* [TASK DIRECTIONS] What you return should be each line of the data containing the string "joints".

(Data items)
★ ★ ★ ★ ★

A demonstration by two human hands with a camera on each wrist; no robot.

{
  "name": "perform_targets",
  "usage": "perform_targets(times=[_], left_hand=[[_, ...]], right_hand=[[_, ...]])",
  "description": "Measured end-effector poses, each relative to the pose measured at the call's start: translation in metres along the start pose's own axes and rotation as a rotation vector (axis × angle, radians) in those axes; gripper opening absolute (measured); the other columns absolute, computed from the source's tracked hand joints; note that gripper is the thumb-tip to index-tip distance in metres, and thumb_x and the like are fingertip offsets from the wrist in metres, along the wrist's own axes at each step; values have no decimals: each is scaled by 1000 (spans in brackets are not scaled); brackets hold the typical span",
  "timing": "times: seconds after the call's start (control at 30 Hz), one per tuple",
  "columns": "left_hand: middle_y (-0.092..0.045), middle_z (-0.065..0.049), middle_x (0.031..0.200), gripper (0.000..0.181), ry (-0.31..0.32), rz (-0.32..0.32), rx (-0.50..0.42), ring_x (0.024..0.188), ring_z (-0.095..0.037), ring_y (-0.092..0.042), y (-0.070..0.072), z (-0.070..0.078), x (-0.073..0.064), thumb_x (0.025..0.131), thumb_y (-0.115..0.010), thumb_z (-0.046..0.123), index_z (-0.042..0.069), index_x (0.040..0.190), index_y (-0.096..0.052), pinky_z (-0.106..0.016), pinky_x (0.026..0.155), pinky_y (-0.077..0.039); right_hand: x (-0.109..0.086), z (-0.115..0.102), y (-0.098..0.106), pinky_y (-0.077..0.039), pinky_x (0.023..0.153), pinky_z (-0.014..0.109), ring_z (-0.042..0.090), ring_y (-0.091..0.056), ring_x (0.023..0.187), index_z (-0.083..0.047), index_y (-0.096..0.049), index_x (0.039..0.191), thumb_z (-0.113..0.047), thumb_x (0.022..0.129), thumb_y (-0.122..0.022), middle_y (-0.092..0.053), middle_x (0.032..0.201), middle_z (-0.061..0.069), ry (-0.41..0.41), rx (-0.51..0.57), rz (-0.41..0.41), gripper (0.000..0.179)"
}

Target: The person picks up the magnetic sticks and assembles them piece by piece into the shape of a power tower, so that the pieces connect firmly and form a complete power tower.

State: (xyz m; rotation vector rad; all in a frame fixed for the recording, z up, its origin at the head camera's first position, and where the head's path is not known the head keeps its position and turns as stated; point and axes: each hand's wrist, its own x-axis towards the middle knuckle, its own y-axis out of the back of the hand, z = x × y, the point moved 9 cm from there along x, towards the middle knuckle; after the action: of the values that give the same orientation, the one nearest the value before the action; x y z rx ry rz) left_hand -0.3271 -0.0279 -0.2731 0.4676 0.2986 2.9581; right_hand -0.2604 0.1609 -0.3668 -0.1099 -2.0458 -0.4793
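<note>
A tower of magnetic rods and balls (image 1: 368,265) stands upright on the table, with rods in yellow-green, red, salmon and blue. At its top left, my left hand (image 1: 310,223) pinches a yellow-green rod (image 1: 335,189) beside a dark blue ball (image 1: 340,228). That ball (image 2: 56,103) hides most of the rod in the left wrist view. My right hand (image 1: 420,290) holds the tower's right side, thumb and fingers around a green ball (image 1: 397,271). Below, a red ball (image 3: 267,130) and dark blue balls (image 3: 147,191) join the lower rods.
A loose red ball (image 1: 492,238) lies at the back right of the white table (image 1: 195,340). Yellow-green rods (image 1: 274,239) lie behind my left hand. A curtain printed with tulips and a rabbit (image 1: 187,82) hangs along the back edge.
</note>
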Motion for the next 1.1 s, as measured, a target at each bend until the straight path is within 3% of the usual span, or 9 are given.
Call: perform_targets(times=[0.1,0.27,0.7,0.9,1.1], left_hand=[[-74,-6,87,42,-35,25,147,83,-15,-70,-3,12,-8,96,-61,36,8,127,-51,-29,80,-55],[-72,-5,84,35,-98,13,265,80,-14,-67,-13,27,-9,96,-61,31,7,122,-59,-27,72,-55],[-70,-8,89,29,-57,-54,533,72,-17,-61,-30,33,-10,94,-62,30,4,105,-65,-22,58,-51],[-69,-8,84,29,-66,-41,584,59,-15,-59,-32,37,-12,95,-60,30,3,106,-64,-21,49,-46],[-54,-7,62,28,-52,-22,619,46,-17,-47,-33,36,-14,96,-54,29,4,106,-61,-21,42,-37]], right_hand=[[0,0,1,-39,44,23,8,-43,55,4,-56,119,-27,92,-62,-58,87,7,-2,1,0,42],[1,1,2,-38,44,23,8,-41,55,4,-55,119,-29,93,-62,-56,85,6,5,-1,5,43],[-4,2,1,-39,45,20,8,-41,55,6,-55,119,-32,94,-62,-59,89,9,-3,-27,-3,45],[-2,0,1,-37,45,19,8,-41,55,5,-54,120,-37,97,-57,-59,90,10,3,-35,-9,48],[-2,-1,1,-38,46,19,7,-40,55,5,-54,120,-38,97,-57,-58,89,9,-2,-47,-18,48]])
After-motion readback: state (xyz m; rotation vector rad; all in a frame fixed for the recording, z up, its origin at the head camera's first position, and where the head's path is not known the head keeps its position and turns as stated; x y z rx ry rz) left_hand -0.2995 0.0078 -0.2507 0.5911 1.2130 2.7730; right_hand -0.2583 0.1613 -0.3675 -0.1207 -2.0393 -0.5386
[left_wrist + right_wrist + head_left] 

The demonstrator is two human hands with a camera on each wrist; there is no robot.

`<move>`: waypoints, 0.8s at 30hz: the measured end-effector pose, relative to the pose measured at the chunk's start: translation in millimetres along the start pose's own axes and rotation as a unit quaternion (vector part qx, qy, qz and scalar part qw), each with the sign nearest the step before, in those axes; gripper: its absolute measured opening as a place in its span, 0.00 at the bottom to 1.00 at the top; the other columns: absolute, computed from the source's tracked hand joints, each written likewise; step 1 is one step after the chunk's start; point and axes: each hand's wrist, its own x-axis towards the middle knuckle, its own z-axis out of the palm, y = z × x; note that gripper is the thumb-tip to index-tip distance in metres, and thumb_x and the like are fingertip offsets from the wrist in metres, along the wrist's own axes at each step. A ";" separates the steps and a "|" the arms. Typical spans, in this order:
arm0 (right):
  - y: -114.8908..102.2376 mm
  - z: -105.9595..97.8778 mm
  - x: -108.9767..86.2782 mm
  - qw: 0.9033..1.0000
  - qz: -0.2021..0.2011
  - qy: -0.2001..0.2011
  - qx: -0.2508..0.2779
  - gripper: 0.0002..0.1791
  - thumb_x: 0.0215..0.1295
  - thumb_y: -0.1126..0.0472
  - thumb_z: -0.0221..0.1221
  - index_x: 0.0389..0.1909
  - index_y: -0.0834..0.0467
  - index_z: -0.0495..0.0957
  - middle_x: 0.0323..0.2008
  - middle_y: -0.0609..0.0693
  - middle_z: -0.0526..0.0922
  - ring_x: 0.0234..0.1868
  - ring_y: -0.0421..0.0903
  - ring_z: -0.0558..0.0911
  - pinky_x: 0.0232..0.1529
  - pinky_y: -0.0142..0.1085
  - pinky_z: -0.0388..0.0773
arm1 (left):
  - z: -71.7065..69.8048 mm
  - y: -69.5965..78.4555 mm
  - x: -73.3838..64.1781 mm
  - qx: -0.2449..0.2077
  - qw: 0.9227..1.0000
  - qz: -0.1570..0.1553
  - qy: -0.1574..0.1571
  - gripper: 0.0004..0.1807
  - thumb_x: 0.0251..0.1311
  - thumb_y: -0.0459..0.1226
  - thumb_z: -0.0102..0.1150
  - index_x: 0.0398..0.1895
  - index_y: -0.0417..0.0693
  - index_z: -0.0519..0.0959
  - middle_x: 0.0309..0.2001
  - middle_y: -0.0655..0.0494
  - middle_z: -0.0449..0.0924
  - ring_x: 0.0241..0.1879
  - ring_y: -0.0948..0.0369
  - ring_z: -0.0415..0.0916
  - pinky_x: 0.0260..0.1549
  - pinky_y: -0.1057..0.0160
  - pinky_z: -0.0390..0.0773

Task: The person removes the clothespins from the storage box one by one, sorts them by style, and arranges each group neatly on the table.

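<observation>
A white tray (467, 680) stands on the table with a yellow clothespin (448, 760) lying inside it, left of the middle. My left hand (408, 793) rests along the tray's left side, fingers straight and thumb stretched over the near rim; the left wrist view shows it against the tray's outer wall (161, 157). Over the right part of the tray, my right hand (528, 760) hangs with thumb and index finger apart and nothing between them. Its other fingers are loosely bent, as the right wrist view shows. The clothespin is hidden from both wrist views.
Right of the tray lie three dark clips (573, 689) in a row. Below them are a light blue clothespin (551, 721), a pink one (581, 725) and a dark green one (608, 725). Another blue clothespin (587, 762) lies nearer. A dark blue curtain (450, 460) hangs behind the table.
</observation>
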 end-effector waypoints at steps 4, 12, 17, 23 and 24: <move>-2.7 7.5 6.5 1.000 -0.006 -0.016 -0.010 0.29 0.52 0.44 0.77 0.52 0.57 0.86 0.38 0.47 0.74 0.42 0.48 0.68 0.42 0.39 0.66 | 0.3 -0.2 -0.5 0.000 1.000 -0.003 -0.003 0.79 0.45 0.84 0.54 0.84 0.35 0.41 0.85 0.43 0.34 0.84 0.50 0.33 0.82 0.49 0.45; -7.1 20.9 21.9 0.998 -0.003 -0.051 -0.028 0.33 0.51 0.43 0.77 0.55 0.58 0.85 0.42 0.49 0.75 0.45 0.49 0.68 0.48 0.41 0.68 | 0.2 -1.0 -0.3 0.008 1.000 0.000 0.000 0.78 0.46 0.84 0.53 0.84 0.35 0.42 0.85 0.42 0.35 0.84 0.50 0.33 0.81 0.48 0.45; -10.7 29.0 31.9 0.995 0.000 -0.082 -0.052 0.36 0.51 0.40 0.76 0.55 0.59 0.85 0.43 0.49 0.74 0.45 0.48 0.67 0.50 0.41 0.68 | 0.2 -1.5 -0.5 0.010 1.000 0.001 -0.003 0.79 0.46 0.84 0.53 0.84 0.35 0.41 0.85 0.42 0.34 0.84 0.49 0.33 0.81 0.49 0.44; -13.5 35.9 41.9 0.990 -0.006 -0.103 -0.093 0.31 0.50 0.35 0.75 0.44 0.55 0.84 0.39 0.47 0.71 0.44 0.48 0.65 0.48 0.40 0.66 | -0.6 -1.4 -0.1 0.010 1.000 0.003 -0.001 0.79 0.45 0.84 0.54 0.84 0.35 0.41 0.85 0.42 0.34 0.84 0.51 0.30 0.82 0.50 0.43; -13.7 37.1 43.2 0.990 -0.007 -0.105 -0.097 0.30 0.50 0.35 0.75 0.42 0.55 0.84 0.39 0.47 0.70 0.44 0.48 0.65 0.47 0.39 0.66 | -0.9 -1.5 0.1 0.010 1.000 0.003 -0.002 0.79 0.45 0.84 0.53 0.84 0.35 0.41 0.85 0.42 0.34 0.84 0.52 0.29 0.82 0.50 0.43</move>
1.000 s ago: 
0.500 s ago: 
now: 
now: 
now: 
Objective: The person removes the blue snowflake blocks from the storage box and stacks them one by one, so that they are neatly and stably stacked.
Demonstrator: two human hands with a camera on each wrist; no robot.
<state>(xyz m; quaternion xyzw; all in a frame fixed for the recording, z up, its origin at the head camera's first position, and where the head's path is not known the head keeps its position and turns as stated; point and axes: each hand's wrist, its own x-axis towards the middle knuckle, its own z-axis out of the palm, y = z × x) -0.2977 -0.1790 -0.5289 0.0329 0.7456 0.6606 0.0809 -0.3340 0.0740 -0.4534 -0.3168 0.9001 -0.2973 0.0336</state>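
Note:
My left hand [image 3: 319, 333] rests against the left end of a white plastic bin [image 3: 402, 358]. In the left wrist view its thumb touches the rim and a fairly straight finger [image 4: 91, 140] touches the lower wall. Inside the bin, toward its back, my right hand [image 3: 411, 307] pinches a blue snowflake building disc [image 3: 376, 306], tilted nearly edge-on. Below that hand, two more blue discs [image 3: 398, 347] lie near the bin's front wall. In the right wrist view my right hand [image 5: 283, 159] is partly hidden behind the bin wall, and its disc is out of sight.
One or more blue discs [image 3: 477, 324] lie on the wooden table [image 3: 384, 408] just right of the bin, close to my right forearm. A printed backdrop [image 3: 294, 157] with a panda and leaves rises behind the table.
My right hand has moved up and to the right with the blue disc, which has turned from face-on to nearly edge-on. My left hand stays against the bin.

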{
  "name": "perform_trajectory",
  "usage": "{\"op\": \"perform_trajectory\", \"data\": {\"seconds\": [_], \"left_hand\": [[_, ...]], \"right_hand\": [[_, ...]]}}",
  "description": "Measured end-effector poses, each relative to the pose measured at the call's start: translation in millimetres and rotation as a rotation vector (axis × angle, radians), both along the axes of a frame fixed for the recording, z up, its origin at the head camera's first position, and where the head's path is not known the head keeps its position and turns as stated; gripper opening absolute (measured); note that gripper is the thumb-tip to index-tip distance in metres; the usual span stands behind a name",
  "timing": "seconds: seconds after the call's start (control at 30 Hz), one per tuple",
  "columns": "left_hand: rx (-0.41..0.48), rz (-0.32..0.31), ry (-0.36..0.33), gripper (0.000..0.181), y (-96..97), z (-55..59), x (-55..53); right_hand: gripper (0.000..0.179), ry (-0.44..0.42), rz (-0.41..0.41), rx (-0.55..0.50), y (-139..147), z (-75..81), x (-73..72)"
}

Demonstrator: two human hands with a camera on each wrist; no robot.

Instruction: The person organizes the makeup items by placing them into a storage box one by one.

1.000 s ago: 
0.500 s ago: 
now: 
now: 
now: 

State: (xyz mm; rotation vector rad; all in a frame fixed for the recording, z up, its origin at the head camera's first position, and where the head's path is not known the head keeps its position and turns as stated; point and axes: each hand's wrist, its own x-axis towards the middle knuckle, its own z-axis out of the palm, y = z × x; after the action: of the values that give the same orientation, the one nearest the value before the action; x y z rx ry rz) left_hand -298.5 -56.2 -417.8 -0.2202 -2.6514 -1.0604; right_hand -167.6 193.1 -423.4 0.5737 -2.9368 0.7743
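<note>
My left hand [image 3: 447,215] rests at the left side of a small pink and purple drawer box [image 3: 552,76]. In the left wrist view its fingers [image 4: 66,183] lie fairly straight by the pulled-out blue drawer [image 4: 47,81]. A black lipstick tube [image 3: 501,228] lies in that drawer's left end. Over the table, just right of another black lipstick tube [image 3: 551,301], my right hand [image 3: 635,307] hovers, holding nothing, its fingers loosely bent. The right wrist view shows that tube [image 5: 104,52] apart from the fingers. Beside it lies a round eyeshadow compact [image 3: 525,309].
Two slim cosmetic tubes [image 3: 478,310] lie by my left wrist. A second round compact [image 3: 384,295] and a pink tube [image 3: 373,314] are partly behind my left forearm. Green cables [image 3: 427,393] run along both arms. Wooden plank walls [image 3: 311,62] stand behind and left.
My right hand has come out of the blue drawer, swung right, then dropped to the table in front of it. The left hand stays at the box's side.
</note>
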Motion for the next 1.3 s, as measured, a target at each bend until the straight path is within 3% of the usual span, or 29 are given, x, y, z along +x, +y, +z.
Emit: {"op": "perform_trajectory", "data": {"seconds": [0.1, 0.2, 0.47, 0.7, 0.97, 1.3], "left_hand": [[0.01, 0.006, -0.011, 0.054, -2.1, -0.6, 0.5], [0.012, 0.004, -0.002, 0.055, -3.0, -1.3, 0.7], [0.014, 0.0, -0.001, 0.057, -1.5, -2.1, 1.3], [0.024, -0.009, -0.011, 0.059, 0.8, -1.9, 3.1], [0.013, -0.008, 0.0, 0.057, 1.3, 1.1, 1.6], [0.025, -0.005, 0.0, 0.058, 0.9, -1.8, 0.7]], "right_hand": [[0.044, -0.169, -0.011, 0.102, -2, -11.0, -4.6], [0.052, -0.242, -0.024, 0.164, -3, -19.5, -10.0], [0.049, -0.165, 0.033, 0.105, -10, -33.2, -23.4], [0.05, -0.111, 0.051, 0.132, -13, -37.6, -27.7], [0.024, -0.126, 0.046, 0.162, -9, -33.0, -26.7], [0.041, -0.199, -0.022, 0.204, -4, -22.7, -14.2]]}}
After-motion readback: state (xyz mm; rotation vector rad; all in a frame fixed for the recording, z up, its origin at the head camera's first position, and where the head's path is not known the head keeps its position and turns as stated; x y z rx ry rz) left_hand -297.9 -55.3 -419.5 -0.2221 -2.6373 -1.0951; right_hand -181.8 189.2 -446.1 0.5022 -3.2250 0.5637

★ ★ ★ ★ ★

* [ANSWER AREA]
  "description": "Measured end-effector poses, each relative to the pose measured at the call's start: translation in metres along the start pose's own axes and rotation as a rotation vector (axis × angle, radians) in those axes; gripper opening absolute (measured); the other columns absolute, computed from the source's tracked hand joints; note that gripper is the thumb-tip to index-tip distance in metres, and thumb_x and the like are fingertip offsets from the wrist in metres, along the wrist's own axes at each step; values have no decimals: each is scaled by 1000 (spans in brackets are not scaled); brackets hold the typical span",
`<move>`: waypoints, 0.8s at 30hz: the measured end-effector pose, relative to the pose measured at the chunk's start: translation in millimetres along the start pose's own axes and rotation as a unit quaternion (vector part qx, qy, qz and scalar part qw), each with the sign nearest the step before, in those axes; gripper: its absolute measured opening as a place in its span, 0.00 at the bottom to 1.00 at the top; the other columns: absolute, computed from the source's tracked hand joints, each written likewise; step 1 is one step after the chunk's start; point and axes: each hand's wrist, its own x-axis towards the middle knuckle, its own z-axis out of the palm, y = z × x; note that gripper is the thumb-tip to index-tip distance in metres, and thumb_x and the like are fingertip offsets from the wrist in metres, along the wrist's own axes at each step. A ";" separates the steps and a "|" the arms. Typical spans, in this order:

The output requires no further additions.